#include <iostream>
using namespace std;
class A
{
public:
static int a;
int b = 1;
void test()
{
cout << "called A\n";
}
};
int A::a = 10;
class B : public A
{
public:
void test()
{
cout << "called B\n";
}
};
int main()
{
cout << B::a << endl;
B* ptr_B = new B();
ptr_B -> test();
A* ptr_A = (A*)ptr_B;
ptr_A -> test();
cout << ptr_A << ' ' << ptr_B << endl;
return 0;
}
代码如上,自己有几个地方比较困惑。
1.为什么static变量不能就地初始化,c++11不是就已经允许其它变量可以就地初始化吗?
2.当实例化派生类的时候,调用了基类的构造函数,那是相当于有一个匿名的基类对象被构造了吗?还是不存在这样的一个匿名对象,只是基类构造的部分是作为派生类的一部分而存在的?
3.用派生类的指针和基类的指针,当它们都是指向派生类对象的地址的时候,调用同名函数,它们的底层机制是如何实现的?为什么即便指向的是相同的地址,但是它们调用的时候却可以调用不同的函数?编译器层面是如何解释的哦?
1. After C++11, static members can be initialized directly, but only for literal types.

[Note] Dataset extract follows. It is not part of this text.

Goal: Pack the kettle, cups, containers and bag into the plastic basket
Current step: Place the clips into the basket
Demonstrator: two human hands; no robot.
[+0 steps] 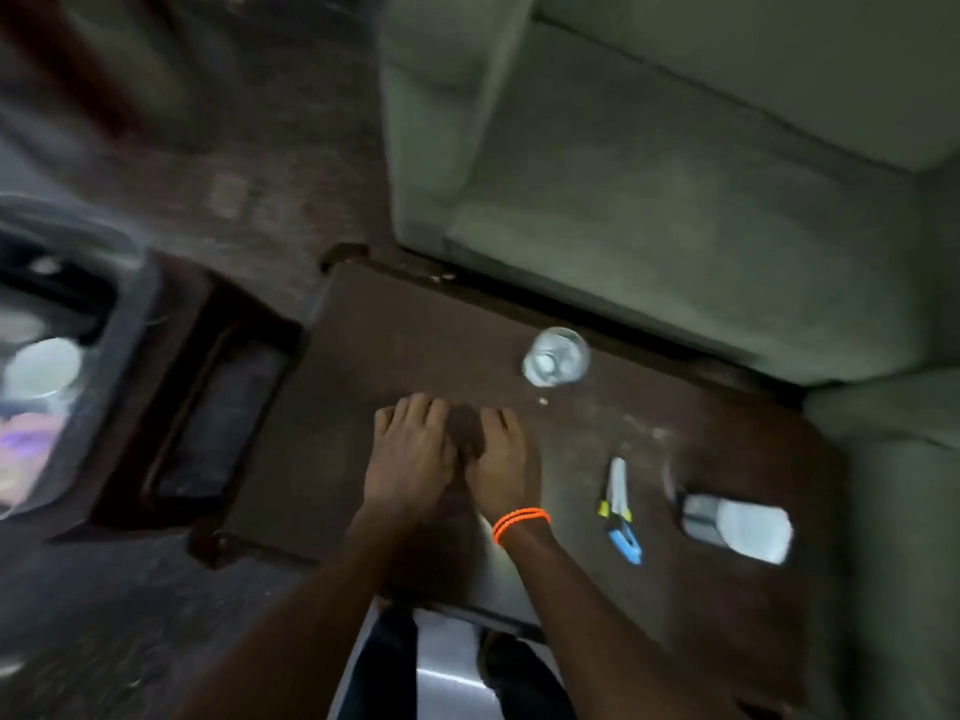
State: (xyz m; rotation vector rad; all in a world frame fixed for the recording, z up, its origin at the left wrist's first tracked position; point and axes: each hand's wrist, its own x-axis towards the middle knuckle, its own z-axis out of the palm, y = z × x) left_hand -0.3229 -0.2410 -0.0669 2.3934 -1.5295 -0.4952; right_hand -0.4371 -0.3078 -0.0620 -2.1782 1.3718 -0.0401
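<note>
My left hand (410, 459) and my right hand (498, 472), which has orange bands at the wrist, lie palm down side by side on the dark brown table (395, 345), holding nothing. A clear glass cup (556, 356) stands upright on the table just beyond my right hand. At the far left, blurred, a grey plastic basket (111, 356) holds a white round item (44, 366) and something colourful (28, 449).
The basket rests on a dark wooden stand (218, 397) left of the table. Pens or markers (621, 506) and a white-and-grey flat object (737, 527) lie on the table's right side. A green sofa (675, 189) runs along the far edge and right.
</note>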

2. To be precise, the member belonging to the base class is initialized. , are not anonymous, and these members are also part of the derived class.

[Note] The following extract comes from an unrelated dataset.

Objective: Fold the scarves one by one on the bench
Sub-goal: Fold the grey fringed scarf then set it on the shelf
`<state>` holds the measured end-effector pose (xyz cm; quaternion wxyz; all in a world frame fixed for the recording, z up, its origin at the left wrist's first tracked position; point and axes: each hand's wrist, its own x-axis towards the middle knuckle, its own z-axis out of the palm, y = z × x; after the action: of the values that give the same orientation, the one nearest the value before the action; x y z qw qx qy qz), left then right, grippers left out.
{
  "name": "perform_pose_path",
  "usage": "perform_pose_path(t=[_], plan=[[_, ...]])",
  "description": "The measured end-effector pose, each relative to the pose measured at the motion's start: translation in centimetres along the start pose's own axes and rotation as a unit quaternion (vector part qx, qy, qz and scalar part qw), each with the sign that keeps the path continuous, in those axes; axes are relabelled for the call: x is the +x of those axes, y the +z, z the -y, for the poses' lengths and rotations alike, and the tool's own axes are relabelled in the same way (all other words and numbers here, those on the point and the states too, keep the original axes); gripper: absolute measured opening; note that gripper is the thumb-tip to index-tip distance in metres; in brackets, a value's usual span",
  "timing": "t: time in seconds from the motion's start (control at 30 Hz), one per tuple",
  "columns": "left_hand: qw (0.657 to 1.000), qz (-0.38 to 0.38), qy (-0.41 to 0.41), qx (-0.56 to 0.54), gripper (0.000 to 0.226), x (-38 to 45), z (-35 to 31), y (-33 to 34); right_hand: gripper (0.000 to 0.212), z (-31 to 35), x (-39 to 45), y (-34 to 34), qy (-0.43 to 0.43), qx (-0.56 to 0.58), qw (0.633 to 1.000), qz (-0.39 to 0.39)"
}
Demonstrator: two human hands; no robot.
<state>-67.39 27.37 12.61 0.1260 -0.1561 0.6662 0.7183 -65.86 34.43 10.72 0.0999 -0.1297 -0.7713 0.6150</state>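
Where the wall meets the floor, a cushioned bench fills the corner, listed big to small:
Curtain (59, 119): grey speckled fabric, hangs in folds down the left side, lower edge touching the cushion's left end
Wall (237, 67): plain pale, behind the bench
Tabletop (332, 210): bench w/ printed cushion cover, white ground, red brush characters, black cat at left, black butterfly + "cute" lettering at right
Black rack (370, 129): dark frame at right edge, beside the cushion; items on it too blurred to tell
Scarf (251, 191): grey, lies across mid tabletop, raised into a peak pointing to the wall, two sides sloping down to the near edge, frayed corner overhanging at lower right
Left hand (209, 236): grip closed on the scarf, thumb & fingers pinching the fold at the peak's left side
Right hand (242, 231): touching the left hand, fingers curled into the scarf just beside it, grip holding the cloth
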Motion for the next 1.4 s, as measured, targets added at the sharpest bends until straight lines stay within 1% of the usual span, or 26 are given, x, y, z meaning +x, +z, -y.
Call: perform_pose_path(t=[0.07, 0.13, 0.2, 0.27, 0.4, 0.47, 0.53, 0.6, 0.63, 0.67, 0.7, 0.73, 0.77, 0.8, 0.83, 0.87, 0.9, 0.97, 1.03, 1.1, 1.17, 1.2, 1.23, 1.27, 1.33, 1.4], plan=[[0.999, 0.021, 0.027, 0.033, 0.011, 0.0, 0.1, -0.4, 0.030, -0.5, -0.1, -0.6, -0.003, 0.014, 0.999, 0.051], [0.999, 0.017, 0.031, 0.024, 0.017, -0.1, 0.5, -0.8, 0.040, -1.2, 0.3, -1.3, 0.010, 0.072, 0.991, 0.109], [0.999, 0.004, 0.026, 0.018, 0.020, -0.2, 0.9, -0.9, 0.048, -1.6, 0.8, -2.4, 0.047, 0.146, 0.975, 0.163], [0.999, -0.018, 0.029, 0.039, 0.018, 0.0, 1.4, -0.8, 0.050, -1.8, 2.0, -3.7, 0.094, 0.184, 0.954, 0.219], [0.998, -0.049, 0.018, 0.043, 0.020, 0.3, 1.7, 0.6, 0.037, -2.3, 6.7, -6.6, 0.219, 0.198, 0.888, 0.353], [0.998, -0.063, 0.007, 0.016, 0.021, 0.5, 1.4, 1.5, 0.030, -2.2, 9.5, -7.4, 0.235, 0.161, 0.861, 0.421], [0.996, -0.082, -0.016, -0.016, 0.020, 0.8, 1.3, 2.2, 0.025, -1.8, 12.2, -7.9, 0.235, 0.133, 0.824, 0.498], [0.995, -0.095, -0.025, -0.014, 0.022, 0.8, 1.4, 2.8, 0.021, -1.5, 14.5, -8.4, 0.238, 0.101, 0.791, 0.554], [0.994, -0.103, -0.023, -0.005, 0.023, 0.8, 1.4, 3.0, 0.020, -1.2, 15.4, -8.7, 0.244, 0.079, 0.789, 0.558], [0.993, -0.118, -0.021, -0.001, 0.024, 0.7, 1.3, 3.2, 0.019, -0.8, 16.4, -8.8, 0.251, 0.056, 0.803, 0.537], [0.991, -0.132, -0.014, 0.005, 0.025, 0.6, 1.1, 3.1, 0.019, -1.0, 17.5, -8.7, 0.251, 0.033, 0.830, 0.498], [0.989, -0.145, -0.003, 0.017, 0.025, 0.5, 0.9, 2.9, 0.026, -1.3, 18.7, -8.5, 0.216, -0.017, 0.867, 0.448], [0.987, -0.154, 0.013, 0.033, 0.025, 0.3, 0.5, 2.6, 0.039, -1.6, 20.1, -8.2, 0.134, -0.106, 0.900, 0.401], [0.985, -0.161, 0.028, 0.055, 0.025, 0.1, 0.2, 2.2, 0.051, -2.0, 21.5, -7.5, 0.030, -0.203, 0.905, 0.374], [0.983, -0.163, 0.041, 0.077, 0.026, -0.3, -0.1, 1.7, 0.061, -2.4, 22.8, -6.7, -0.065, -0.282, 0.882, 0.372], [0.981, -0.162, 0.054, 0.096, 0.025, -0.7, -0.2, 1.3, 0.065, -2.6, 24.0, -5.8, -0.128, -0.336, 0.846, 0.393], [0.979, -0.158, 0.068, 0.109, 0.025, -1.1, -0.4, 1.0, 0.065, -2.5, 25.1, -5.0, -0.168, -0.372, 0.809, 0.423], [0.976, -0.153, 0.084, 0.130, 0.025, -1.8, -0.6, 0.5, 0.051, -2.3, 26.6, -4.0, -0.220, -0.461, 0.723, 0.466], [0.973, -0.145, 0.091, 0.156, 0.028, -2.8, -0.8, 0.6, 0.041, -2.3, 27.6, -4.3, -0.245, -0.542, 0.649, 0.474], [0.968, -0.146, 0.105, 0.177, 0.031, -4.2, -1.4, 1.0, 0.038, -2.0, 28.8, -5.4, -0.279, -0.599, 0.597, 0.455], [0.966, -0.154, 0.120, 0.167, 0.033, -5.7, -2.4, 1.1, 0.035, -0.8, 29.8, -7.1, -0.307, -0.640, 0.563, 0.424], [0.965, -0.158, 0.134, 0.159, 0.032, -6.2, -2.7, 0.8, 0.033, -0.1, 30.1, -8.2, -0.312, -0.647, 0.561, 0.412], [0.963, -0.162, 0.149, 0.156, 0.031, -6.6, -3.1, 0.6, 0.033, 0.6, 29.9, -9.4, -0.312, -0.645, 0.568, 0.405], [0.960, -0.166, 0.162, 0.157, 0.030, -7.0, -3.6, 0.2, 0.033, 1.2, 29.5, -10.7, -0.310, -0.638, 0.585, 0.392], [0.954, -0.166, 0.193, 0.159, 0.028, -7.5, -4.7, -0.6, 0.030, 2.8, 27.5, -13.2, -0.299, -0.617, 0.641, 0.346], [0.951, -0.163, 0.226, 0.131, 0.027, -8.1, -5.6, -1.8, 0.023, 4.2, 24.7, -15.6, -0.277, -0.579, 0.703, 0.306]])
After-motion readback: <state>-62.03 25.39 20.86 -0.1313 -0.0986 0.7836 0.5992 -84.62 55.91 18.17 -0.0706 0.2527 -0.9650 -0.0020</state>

3. This is a big problem. You can learn about the C++ object memory model and the virtual function calling mechanism. I can briefly introduce it to you:
(1) With virtual functions There is a hidden pointer member (vptr) in the class, which points to a virtual table (vtable) in a read-only area in the program.
(2) Classes with virtual functions will have a corresponding virtual table after compilation.
(3) This table stores the function address of the actual implementation of the virtual function in this class.
(4) When you call a virtual function of an object, the program will find the function that should actually be called from the vtable pointed to by its vptr.
1. Only member variables, static const variables and enum can be initialized in place. The reason why non-static cannot be initialized in place is according to Bjarne Stroustrup’s words:
2. As part of a derived class instance.
3. This should be considered separately between virtual functions and non-virtual functions. Your
test()
here is a non-virtual function, so v-table will not be searched. The corresponding implementation will be found according to the type definition of the variable; if it isvirtual
The method will be based on the corresponding method of the actual class of the object. At the compiler level, for your example here, it is simply equivalent tostd::bind(&B::test, ptr_B)();
andstd::bind(&A::test, ptr_A)();
, so the function implementation is of course different.